In [2]:
# Import packages and load the data
import numpy as np
import numpy.linalg as lin
import scipy.stats as sts
import scipy.integrate as intgr
import scipy.optimize as opt
import matplotlib
import matplotlib.pyplot as plt
from mpl_toolkits.mplot3d import Axes3D
from matplotlib import cm
import math
%matplotlib notebook
income = np.loadtxt('incomes.txt')

# Problem 1

(a) Plot a histogram of percentages of the income.txt data with 30 bins. Make sure that bins are weighted using the normed = True option.
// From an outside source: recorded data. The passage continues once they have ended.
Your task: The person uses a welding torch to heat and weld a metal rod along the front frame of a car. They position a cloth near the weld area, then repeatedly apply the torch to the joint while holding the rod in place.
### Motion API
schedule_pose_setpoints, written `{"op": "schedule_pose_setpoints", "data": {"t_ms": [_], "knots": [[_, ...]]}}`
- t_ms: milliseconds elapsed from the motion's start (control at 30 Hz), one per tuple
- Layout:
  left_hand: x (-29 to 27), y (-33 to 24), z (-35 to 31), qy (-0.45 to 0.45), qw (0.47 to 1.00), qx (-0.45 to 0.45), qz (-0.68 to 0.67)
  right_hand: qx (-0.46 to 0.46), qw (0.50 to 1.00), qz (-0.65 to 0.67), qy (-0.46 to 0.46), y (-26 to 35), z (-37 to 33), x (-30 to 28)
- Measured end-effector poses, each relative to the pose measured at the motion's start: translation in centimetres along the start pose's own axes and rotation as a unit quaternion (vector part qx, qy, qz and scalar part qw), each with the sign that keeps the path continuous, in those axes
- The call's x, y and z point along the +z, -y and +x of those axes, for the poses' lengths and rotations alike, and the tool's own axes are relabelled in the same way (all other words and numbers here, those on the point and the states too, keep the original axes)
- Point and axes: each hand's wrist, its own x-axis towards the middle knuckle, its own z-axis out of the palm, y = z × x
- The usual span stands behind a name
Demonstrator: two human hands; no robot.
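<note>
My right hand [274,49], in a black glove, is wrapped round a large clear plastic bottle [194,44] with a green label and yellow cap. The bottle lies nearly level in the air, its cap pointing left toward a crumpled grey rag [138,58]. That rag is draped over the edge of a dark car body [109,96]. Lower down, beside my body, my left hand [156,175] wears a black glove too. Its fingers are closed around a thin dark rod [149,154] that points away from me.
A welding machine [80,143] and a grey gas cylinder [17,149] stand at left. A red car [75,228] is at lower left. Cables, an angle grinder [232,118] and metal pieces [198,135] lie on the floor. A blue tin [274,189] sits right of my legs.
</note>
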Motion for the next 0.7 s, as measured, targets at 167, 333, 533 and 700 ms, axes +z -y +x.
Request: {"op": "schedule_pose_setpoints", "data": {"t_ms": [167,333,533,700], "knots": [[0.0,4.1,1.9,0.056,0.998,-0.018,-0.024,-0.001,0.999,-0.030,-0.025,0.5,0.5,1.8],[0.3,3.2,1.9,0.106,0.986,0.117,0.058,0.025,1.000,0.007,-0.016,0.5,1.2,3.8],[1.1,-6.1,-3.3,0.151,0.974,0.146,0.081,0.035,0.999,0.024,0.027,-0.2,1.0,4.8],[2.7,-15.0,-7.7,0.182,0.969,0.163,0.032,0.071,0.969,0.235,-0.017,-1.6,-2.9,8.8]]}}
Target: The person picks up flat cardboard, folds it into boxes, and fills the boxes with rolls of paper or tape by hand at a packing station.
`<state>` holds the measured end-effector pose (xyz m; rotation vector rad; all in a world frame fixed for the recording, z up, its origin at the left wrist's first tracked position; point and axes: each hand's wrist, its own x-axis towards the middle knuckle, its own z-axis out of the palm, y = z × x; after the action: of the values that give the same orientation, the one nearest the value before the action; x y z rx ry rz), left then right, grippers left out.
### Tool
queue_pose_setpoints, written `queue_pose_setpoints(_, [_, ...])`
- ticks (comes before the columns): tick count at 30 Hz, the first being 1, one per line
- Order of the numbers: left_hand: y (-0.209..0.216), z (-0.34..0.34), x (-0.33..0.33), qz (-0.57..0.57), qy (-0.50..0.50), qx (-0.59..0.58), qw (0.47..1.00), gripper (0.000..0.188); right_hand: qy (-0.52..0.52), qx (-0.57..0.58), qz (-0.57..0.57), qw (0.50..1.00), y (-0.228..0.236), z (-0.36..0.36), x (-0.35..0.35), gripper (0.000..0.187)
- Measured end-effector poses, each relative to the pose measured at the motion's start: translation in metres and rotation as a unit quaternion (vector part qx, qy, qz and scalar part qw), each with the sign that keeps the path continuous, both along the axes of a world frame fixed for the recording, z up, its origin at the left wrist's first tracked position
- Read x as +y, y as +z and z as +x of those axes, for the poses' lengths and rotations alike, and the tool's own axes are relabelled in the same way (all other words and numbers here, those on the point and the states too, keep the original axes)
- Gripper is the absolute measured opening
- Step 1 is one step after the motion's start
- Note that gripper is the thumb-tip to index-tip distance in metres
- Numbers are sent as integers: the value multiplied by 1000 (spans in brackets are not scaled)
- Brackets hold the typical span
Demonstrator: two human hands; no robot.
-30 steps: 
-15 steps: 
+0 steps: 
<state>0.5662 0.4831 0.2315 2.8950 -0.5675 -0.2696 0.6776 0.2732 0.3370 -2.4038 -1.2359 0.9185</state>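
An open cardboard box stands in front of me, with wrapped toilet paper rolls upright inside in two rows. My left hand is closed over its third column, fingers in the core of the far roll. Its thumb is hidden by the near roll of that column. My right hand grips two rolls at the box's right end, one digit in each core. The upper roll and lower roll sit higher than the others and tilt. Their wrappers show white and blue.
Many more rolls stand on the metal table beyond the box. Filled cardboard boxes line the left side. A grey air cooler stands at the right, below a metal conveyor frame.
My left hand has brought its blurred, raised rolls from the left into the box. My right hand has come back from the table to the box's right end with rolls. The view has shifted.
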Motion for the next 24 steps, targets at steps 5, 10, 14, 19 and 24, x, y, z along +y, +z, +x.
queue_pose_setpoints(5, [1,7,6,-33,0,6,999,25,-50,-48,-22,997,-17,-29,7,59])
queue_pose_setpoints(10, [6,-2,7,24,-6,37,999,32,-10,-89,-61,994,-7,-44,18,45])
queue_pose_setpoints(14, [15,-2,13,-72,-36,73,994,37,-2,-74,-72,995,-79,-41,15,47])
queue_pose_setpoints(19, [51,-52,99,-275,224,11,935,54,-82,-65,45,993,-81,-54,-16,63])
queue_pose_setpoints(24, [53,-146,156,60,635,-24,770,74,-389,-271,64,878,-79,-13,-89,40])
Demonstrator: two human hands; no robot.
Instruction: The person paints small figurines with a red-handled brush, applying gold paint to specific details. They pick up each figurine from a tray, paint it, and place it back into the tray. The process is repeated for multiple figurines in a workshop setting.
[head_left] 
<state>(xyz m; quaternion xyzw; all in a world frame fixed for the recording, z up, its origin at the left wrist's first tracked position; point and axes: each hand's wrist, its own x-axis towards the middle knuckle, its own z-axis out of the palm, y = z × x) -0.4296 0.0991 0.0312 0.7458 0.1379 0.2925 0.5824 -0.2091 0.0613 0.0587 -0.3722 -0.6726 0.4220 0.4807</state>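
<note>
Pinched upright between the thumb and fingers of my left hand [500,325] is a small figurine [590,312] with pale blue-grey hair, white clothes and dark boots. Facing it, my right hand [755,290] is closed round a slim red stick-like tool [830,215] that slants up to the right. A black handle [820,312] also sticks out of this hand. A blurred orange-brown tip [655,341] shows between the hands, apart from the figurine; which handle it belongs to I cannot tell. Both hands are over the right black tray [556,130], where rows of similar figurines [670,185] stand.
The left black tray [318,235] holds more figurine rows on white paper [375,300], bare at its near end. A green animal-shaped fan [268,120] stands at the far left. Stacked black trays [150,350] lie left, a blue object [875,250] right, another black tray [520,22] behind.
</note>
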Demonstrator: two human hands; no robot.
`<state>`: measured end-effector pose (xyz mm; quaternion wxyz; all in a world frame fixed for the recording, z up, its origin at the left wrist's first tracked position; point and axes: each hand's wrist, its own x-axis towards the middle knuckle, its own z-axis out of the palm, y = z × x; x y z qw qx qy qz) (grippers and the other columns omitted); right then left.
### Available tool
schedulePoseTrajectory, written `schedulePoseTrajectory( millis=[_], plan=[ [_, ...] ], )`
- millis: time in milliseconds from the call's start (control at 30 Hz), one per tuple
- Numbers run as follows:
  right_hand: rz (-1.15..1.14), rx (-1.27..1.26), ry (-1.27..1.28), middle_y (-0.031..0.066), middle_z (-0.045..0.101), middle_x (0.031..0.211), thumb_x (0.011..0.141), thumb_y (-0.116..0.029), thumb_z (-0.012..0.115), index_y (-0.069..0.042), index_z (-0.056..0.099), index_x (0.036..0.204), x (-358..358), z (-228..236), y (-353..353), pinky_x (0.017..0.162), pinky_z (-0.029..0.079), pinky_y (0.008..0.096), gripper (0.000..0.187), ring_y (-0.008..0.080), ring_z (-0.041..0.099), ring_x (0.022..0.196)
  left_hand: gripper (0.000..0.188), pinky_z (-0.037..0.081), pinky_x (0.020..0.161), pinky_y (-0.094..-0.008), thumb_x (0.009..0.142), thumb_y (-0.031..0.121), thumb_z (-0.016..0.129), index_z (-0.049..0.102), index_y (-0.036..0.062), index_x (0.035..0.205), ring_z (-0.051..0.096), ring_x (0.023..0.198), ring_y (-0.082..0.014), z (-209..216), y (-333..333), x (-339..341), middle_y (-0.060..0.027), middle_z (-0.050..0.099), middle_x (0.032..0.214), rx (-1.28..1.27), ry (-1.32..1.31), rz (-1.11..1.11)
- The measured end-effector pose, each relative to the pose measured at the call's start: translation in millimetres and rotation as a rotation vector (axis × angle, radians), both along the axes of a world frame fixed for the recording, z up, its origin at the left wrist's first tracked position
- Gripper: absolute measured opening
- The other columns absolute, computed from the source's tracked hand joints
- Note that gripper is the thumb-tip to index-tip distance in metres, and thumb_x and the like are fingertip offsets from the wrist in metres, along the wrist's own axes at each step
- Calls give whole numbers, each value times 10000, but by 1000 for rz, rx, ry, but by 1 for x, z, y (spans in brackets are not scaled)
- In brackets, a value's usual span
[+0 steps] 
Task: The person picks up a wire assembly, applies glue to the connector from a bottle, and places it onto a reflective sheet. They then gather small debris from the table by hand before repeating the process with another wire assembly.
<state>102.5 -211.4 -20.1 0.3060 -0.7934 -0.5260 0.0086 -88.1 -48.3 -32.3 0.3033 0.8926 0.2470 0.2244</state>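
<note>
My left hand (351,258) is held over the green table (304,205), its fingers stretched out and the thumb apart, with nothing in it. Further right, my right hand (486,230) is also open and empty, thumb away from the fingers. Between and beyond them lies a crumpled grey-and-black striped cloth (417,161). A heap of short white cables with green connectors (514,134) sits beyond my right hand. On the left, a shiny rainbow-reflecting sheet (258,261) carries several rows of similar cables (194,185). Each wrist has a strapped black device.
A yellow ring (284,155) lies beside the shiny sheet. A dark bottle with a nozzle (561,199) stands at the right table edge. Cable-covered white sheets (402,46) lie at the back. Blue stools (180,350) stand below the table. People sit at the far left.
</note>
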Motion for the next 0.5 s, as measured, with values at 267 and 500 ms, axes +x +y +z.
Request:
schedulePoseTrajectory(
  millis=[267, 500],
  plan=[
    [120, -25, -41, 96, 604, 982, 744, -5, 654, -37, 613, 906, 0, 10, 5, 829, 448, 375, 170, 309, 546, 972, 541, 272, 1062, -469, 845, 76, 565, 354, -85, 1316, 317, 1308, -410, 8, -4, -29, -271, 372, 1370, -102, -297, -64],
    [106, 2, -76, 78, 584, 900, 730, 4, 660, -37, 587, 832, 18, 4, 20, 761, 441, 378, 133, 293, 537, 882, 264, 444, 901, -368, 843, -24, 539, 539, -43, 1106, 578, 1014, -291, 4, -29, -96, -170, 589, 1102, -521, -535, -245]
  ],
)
Make sure you plot has correct x-axis and y-axis labels as well as a plot title.

In [3]:
plt.hist(income/1000, 30, normed=True)
plt.title('Income of MACSS Student (2018-2020)', fontsize=15)
plt.xlabel(r'Income (\$000s)')
plt.ylabel('Percent of observations')
plt.xlim([0, 140]) 

<IPython.core.display.Javascript object>

(0, 140)

(b) Estimate the parameters of the lognorm distribution by GMM. Use the average income and standard deviation of inncome as your two moments. Use the identity matrix as your weighting matrix $\hat{W}$. Plot ypur estimated lognormal PDF against the histogram from part (a) Report the value of your GMM criterion function at estimated parameter values. Report and compare you two data moments against your two model moments at the estimated parameter values.

In [4]:
# probability density function (PDF)
def lognorm_pdf(xvals, mu, sigma):
    pdf_vals    = 1/ (xvals * sigma * np.sqrt(2 * np.pi)) * np.exp( - (np.log(xvals) - mu)**2 / (2 * sigma**2))
    return pdf_vals

In [19]:
def data_moments(xvals):
    mean_data = xvals.mean()
    var_data = xvals.var()
    return mean_data, var_data

def model_moments(mu, sigma):
    xfx = lambda x: x * lognorm_pdf(x, mu, sigma)
    (mean_model, m_m_err) = intgr.quad(xfx, 0.01, 10**6)
    x2fx = lambda x: ((x - mean_model) ** 2) * lognorm_pdf(x, mu, sigma) 
    (var_model, v_m_err) = intgr.quad(x2fx, 0.01, 10**6)
    return mean_model, var_model  

def err_vec(xvals, mu, sigma, simple=False):
    mean_data, var_data = data_moments(xvals)
    moms_data = np.array([[mean_data], [var_data]])
    mean_model, var_model = model_moments(mu, sigma)
    moms_model = np.array([[mean_model], [var_model]])
    if simple:
        err_vec = moms_model - moms_data
    else:
        err_vec = (moms_model - moms_data) / moms_data
    return err_vec

def criterion(params, *args):
    mu, sigma = params
    xvals, W = args
    err = err_vec(xvals, mu, sigma, simple=False)
    crit_val = np.dot(np.dot(err.T, W), err) 
    return crit_val

In [20]:
# Note that this takes a little time because the intgr.quad() commands
# are a little slow
mu_init = 9
sig_init = 0.3
params_init = np.array([mu_init, sig_init])
W_hat = np.eye(2)
gmm_args = (income, W_hat)
result1b = opt.minimize(criterion, params_init, args=(gmm_args),
                       method='L-BFGS-B', bounds=((None, None), (1e-10, None)))
mu_GMM1, sig_GMM1 = result1b.x
Data_Mom = data_moments(income)
Model_Mom = model_moments(mu_GMM1, sig_GMM1)

In [21]:
result1b

      fun: array([[  1.89953947e-13]])
 hess_inv: <2x2 LbfgsInvHessProduct with dtype=float64>
      jac: array([  1.97050231e-06,   8.31538946e-06])
  message: b'CONVERGENCE: NORM_OF_PROJECTED_GRADIENT_<=_PGTOL'
     nfev: 90
      nit: 12
   status: 0
  success: True
        x: array([ 11.33188111,   0.20869664])

In [22]:
print("Data Moment is", Data_Mom)
print("Model Moment is", Model_Mom)
print('mu_GMM1=', mu_GMM1, ' sig_GMM1=', sig_GMM1)
print('Value of GMM criterion function', result1b.fun)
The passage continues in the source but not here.